La incongruencia entre el discurso de la Sección 22 del Sindicato de Trabajadores de la Educación (SNTE) y sus verdaderos intereses, así como la posición institucional respecto al interés por las comunidades indígenas y la protección a sus lenguas originarias, se refleja en la indiferencia y abandono que padece el Centro de Estudios y Desarrollo de las Lenguas Indígenas de Oaxaca (CEDELIO).
La oficina que depende del Instituto Estatal de Educación Pública de Oaxaca (IEEPO), cumple con sus funciones, gracias al apoyo de otros organismos y asociaciones relacionadas con su tarea, porque el retroceso es lamentable, afirmó René Oswaldo González Pizarro, coordinador de Difusión y Publicaciones del CEDELIO.
El CEDELIO es el centro de investigación de carácter académico y cultural que promueve, desarrolla y realiza acciones para el fortalecimiento y preservación de las lenguas originarias de nuestro estado, sin embargo lucha contra corriente y no tiene la capacidad de atender las necesidades de rescate de las cuatro lenguas originarias que están a punto de extinguirse, dijo González Pizarro.

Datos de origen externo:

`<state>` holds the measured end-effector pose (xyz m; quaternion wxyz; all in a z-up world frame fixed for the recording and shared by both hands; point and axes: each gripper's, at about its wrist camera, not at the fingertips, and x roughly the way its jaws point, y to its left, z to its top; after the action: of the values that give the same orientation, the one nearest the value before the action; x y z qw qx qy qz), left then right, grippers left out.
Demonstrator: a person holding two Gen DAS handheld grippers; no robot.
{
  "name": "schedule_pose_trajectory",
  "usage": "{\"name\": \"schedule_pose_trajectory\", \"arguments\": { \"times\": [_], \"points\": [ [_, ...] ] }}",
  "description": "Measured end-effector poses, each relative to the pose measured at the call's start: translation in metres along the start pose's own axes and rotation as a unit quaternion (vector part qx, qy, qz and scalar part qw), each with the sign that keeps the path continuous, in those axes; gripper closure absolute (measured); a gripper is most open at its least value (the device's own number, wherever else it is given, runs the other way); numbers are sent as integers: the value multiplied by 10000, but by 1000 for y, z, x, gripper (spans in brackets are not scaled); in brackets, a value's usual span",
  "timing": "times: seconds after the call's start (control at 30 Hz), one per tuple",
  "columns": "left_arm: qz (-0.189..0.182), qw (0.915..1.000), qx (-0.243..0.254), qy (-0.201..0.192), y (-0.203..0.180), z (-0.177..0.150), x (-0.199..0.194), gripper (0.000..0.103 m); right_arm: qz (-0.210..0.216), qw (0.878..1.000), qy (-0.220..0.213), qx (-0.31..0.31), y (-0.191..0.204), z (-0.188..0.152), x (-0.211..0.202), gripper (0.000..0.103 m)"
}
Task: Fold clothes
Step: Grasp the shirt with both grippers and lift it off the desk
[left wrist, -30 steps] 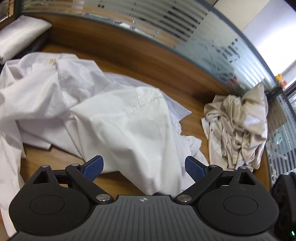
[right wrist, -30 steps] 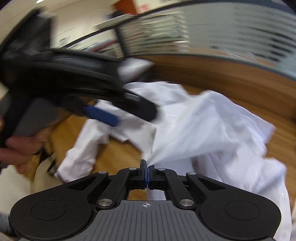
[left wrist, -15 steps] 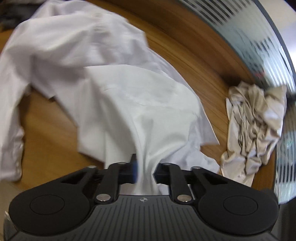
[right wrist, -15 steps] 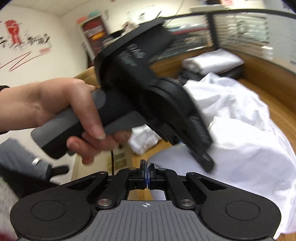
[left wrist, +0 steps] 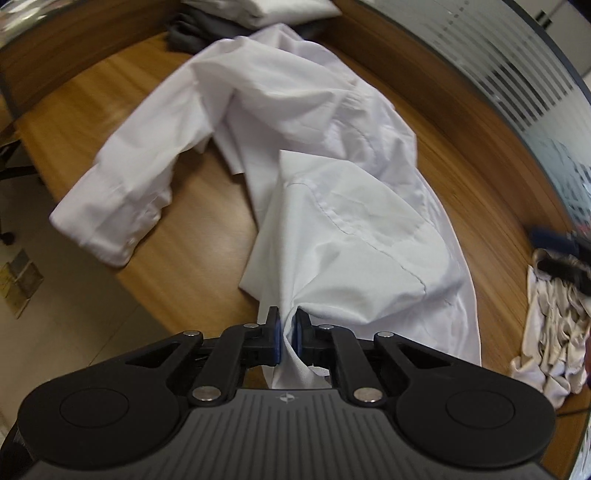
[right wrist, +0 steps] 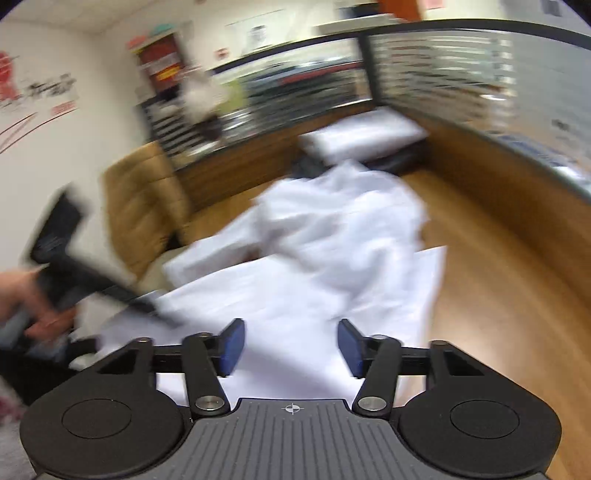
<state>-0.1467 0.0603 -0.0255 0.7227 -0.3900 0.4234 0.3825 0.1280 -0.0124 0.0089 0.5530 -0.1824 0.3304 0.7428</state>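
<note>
A white shirt [left wrist: 332, 147] lies crumpled across the wooden table [left wrist: 110, 92], one cuffed sleeve [left wrist: 110, 221] stretched toward the near edge. My left gripper [left wrist: 286, 332] is shut on a bunched edge of the shirt, and the cloth runs taut from its pads. In the right wrist view the shirt [right wrist: 332, 240] spreads ahead. There my right gripper [right wrist: 291, 345] has its jaws opening, blue pads apart, with the cloth lying beyond the gap and nothing pinched. A hand holding the left gripper [right wrist: 92, 284] shows blurred at the left.
A crumpled beige garment [left wrist: 554, 332] lies at the table's right end. A folded white stack [right wrist: 362, 136] and a grey garment [left wrist: 195, 33] sit at the far end. A frosted glass partition [right wrist: 480, 85] bounds the table. A tan chair [right wrist: 140, 199] stands beside it.
My left gripper closed on the shirt's edge and drew it toward the near side of the table. My right gripper, shut on the shirt before, has let go and spread its jaws.
</note>
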Motion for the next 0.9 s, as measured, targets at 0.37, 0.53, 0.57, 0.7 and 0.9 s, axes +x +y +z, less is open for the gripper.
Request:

“Al ser Oaxaca el estado de mayor diversidad lingüística, el CEDELIO requiere fortalecerse para poder realizar su labor, sobre todo porque nuestra tarea está vinculada directamente a las aulas en los niveles básicos de educación a través del sector de Educación Indígena, sin embargo tenemos que trabajar proyectos en alianza con otras instituciones”, expuso.
El funcionario refirió que actualmente el Centro de Estudios trabaja con alrededor de 32 personas, de las cuales solo siete de ellas están involucradas técnicamente en los proyectos y de ellos uno solo es lingüista, aunque la mayoría habla al menos una lengua originaria, además de la materna.
“En 2015 hubo una reestructuración, desde entonces estamos a la deriva porque no sabemos de quien depende este Centro, que se creó precisamente como resultado de la lucha de los pueblos y la lucha sindical, sin embargo, las lenguas indígenas no están en las prioridades ,pues ni la parte oficial nos reconoce en estructura, ni la sindical nos pone en la mesa como un asunto importante”, acusó González Pizarro.
Aunque lamentó que hoy en día la mayoría de profesores indígenas no dominan ya una lengua originaria, reconoció que ese sector quien los apoya para mantener la labor que con mucho esfuerzo llevan a cabo.
El proyecto que cumplirá en breve 20 años de iniciado, tuvo una pausa de unos 5 años aproximadamente, en 2007 se reinició y casi nadie sabe de la existencia del mismo, pero lo peor va en retroceso, lamentó el coordinador de Difusión.
Lamentó, que no exista coordinación entre todas las instituciones dedicadas a las lenguas indígenas su fomento y rescate, pero mucho más que el tema sea utilizado solo para situaciones de tipo político y mediático, lo que pone en riesgo la permanencia de las lenguas originarias.